Use one miracle to prove another!
The Gospel of Matthew alone contains dozens of prophecies, many of which have already come true. These fulfilled prophecies demonstrate the New Testament's:
- truthfulness
- miraculousness
One example which directly relates to a miracle concerns the feeding of the 5,000 in Matthew 14. First some background on the structure of Matthew. In original analysis (which I shall be publishing this year), I discovered that Matthew is presenting Jesus as one greater than Solomon. In Ecclesiastes 3, Solomon's poem speaks of twenty-eight times: a time to be born, a time to die, etc. The Gospel of Matthew consists of twenty-eight chapters. Each chapter corresponds, in the same sequence, to one of Solomon's times. In like fashion, each chapter of Matthew corresponds to an era of history which embodies that time (in a metaphorical way, as with any good parable). After detailed historical analysis, it seems that each quartet of times runs for 321 years, so a single time is just over eighty years long.
Starting with Pentecost in 33 AD, that would mean that Matthew chapter 14 corresponds to the years 1076-1157 AD. In Ecclesiastes, that would be "a time to gather stones". Arguments abound over what it means to gather stones:
- Pull stones from a field so you can plow?
- Gather stones to build a wall or house?
The looser sense seems to be cooperation among people. What was the church cooperating in? This period was early in the Medieval Warm Period, at a time when many improvements in agricultural tools and techniques reached northern Europe. These included the heavy plow, horse collar, water-driven mills, three crop rotation, horseshoes, and others, plus the cessation of Viking raids (because many Vikings became Christians). In short order, grain production doubled, the net food available for human consumption tripled, population doubled, and life expectancy increased by ten years or more.
Thus the miracle of feeding the 5,000 was both a miraculous sign and a parable that prophesied societal improvements that would bless and expand the church a thousand years later!
One more thing about stones. In the Sermon on the Mount, Jesus said, "Which of you, if your son asks for bread, will give him a stone?" So Jesus did not give the church a time to gather stones. He gave it a time to gather bread!
A similar analysis can be performed for Jesus walking on water. That miracle was a sign pointing to the time when the church would literally walk on water - cross the Atlantic to spread Christianity to the Americas and elsewhere. However, the pattern that connects this miracle to a time in history is not from Ecclesiastes, but from Matthew's gospel. That Gospel reveals a sevenfold harvest pattern:
- preparation (by consecration or exile, the Apostolic age)

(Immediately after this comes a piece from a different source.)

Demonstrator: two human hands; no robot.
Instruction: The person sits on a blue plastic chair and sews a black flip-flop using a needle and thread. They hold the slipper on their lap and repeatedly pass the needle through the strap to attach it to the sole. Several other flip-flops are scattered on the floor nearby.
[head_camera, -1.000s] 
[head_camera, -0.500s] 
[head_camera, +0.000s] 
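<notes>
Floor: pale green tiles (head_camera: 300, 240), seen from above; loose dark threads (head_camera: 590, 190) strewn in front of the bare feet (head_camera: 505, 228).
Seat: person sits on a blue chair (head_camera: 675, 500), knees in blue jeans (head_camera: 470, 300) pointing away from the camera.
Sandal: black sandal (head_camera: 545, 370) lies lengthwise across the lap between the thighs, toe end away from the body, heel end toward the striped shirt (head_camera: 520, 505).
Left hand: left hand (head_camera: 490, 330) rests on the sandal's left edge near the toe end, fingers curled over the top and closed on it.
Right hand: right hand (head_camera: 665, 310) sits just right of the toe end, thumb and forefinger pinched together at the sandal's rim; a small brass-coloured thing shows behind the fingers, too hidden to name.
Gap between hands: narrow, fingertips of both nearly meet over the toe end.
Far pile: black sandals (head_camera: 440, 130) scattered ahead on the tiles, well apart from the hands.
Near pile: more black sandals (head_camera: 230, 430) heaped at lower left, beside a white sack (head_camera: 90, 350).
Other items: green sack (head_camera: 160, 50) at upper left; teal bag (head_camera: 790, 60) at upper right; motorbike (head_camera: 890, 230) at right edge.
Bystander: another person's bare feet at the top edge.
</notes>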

- plowing (through suffering, like the Roman Persectution)
- planting (the Word)
- pouring (the Holy Spirit)
- plucking (by the Father, who removes distractions via discipline and miracles and transforming the social order)
- producing (a harvest, evangelism in the great missionary age, abolition of slavery)
- peace
Matthew is divided into seven sections: Introduction, Five Discourses, and Conclusion (with the trial, crucifixion and resurrection). Each of those sections corresponds to a larger section of history. In this case, Matthew 14 is part of the fifth part of the harvest, plucking. The fifth era of church history (1438-1780 AD) saw the Father massively restructure human society and the church, with the fall of Constantinople, invention of the printing press, age of exploration, Protestant Reformation, wars of revolution, age of Enlightenment and the American Revolution.
So the miracles of Jesus were also signs, parables and prophecies of things to come during the church age. The miraculous fulfilment of the prophecy side (recent history) proves that the original miracle occurred.